Moyen-Orient : entre blocus américain et diplomatie au bord du gouffre, la région retient son souffle
De l’impasse des négociations irano-américaines à Islamabad aux frappes persistantes sur le Liban, la guerre au Moyen-Orient franchit un nouveau seuil critique ce lundi 13 avril 2026.
Un blocus contesté dans le détroit d’Ormuz
La situation est confuse dans l’une des voies maritimes les plus stratégiques du monde. L’armée américaine a annoncé dimanche l’imposition, à compter de lundi après-midi, d’un blocus visant les navires de toutes nationalités en partance ou à destination des ports iraniens — en l’absence d’accord pour mettre fin au conflit. Washington a toutefois précisé que la circulation des navires ne faisant pas escale en Iran resterait autorisée dans le détroit.
Téhéran a rejeté avec mépris cette mesure : la marine iranienne a qualifié de « ridicules » les menaces américaines, affirmant suivre « tous les mouvements » des forces navales américaines dans la région. Des responsables iraniens ont par ailleurs évoqué des représailles potentielles contre les ports du Golfe et de la mer d’Arabie, dénonçant ce qu’ils considèrent comme un acte de piraterie.
Des négociations à Islamabad au bord de la rupture
Alors que l’espoir d’un dénouement diplomatique semblait à portée de main, les pourparlers d’Islamabad ont échoué. Le ministre iranien des Affaires étrangères, Abbas Araghtchi, a déclaré lundi que les deux parties étaient « à deux doigts » d’un accord, avant d’imputer l’échec au « jusqu’au-boutisme américain ». De son côté, le président Donald Trump a affiché une indifférence calculée, affirmant que l’éventuel retour de l’Iran à la table des négociations lui était « égal ».
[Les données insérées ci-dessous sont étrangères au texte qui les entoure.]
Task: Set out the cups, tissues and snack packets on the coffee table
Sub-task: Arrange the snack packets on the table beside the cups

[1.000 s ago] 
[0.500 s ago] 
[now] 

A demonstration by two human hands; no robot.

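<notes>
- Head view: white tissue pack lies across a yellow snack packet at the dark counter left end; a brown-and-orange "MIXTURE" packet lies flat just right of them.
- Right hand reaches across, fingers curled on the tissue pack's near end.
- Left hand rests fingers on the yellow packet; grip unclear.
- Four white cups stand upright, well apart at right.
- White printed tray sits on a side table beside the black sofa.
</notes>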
Un bilan sécuritaire alarmant en Iran
Dans ce contexte de tensions extrêmes, deux ONG ont révélé lundi qu’au moins 1 639 personnes ont été exécutées en Iran en 2025 — soit le chiffre le plus élevé depuis 1989. Les organisations ont mis en garde contre une probable aggravation du recours à la peine capitale dans le sillage du conflit engagé avec Israël et les États-Unis.
Le Liban sous les frappes, mais ouvert à la négociation
Sur le front libanais, les hostilités se poursuivent sans relâche. Au moins six personnes ont péri dimanche lors de nouvelles frappes israéliennes dans le sud du Liban, parmi lesquelles un secouriste de la Croix-Rouge libanaise. Le premier ministre israélien Benyamin Nétanyahou, lors de sa première visite dans le sud du Liban depuis le 2 mars, a estimé que l’armée israélienne avait éliminé « la menace d’une invasion » du Hezbollah.
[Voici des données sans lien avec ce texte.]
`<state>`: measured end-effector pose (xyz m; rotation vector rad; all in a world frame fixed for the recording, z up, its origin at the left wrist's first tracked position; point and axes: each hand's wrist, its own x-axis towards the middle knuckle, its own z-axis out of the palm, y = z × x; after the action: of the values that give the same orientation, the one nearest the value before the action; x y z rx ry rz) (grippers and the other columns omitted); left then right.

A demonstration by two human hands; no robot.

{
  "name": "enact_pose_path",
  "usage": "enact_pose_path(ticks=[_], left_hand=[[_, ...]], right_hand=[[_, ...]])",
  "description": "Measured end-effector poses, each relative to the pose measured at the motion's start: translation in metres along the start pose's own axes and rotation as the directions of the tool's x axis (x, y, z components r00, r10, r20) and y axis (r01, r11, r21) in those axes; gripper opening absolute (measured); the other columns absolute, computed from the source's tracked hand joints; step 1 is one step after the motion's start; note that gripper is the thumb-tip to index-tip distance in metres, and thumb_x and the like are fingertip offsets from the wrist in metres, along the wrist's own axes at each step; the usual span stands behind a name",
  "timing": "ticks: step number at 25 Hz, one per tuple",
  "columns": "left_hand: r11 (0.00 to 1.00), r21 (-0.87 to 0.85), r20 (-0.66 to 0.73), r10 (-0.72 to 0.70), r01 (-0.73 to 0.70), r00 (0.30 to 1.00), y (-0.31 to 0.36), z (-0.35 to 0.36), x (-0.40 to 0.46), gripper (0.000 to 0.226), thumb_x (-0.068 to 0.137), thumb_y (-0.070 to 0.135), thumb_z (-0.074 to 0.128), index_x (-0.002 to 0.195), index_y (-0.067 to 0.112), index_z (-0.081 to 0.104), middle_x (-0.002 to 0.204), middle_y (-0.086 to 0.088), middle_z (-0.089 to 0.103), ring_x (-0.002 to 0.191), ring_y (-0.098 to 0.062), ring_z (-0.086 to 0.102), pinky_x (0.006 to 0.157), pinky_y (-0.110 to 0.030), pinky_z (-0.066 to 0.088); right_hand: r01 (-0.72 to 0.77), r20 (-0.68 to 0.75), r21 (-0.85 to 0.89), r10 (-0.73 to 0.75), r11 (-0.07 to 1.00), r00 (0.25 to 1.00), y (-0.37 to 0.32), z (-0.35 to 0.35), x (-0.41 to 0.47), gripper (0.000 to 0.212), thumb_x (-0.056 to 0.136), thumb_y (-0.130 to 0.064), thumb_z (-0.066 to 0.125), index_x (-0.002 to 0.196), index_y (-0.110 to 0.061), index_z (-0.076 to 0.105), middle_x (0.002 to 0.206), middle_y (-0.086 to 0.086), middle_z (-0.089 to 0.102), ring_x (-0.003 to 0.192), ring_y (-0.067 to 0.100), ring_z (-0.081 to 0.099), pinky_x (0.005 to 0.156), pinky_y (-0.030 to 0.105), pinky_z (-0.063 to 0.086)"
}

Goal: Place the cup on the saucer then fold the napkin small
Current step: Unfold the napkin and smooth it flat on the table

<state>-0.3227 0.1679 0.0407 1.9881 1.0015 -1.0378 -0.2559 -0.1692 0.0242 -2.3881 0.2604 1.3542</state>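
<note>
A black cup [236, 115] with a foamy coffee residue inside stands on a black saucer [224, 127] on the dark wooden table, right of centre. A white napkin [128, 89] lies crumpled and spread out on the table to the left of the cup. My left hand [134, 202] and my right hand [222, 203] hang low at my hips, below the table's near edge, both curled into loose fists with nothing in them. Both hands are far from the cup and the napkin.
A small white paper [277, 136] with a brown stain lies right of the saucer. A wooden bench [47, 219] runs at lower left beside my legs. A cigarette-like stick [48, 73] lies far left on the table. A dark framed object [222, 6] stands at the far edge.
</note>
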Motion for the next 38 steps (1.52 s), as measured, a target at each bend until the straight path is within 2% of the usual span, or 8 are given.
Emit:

Beyrouth, de son côté, maintient une posture diplomatique. Le premier ministre libanais Nawaf Salam a réaffirmé lundi la volonté de son pays d’obtenir un retrait israélien total et de mettre fin au conflit par la négociation, avant une rencontre prévue mardi à Washington entre représentants des deux pays.
La journée de ce lundi s’annonce décisive : entre le début officiel du blocus américain, l’attente d’une réaction iranienne et les discussions diplomatiques en cours, le Moyen-Orient oscille entre escalade militaire et fragile espoir de désescalade.